[Work required] Excluding any images, copy all of the lines below precisely as written.
▶
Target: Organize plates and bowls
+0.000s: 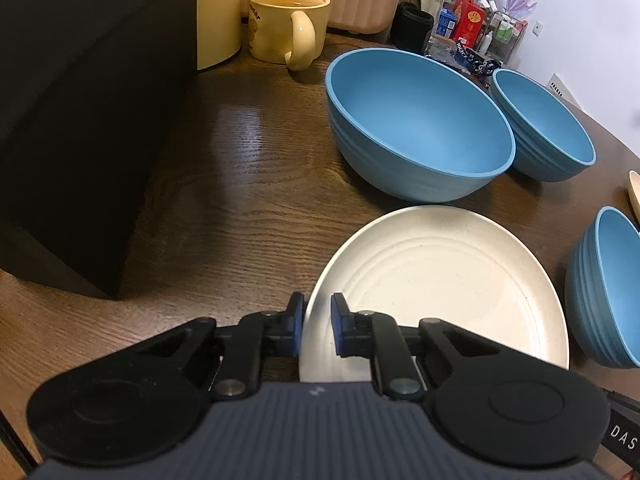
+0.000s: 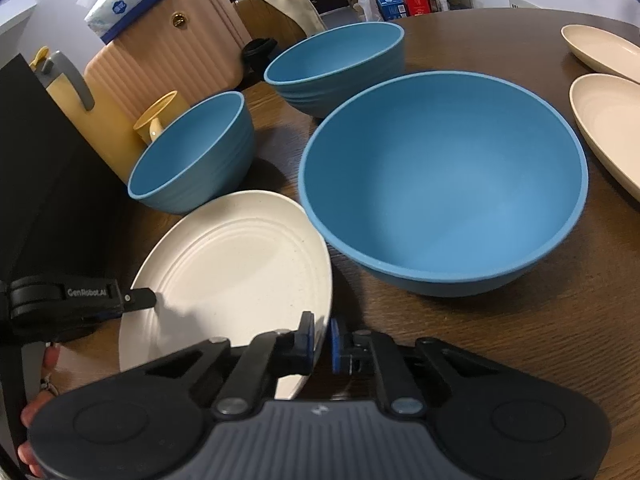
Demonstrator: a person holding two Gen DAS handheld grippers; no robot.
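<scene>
The white plate (image 1: 440, 280) lies on the wooden table (image 1: 240, 200) at the near edge of the spread, and both claws have it by the rim from opposite sides. In the left wrist view the left gripper (image 1: 318, 328) straddles the plate's near-left rim, one blue pad outside the edge and one over the inner face, drawn in tight on it. In the right wrist view the right gripper (image 2: 322, 340) is pinched on the near-right rim of the same white plate (image 2: 232, 272), one pad inside and one outside. There the left gripper (image 2: 136, 298) reaches in from the left onto the plate's left rim.

The plate is round, so it has no long axis to speak of. What counts is that the two holds sit roughly across from each other, so a lift should keep it level if both hands rise together. It looks slightly tipped off the table on the right side, though I cannot be sure. Neither hand is nearer.

Just beyond the plate stands a large blue bowl (image 2: 440, 184), its wall nearly touching the far rim. Two smaller blue bowls (image 2: 192, 152) stand to the left and farther back. Two more cream plates (image 2: 608, 128) lie at the far right, a likely stack to join.

Readable writing is scarce: "GenRobot.AI" on the left gripper's body, "DAS" on a strip at the lower right of the left wrist view. The lettering on the yellow mug (image 1: 288, 26) is too blurred to read.
</scene>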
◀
[Answer box]
Target: Organize plates and bowls
+0.000s: 
+0.000s: 
Demonstrator: a person holding two Gen DAS handheld grippers; no robot.
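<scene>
The white plate (image 1: 440, 280) lies on the wooden table (image 1: 240, 200) at the near edge of the spread, and both claws have it by the rim from opposite sides. In the left wrist view the left gripper (image 1: 318, 328) straddles the plate's near-left rim, one blue pad outside the edge and one over the inner face, drawn in tight on it. In the right wrist view the right gripper (image 2: 322, 340) is pinched on the near-right rim of the same white plate (image 2: 232, 272), one pad inside and one outside. There the left gripper (image 2: 136, 298) reaches in from the left onto the plate's left rim.

The plate is round, so it has no long axis to speak of. What counts is that the two holds sit roughly across from each other, so a lift should keep it level if both hands rise together. It looks slightly tipped off the table on the right side, though I cannot be sure. Neither hand is nearer.

Just beyond the plate stands a large blue bowl (image 2: 440, 184), its wall nearly touching the far rim. Two smaller blue bowls (image 2: 192, 152) stand to the left and farther back. Two more cream plates (image 2: 608, 128) lie at the far right, a likely stack to join.

Readable writing is scarce: "GenRobot.AI" on the left gripper's body, "DAS" on a strip at the lower right of the left wrist view. The lettering on the yellow mug (image 1: 288, 26) is too blurred to read.
</scene>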

That completes the answer to this exercise.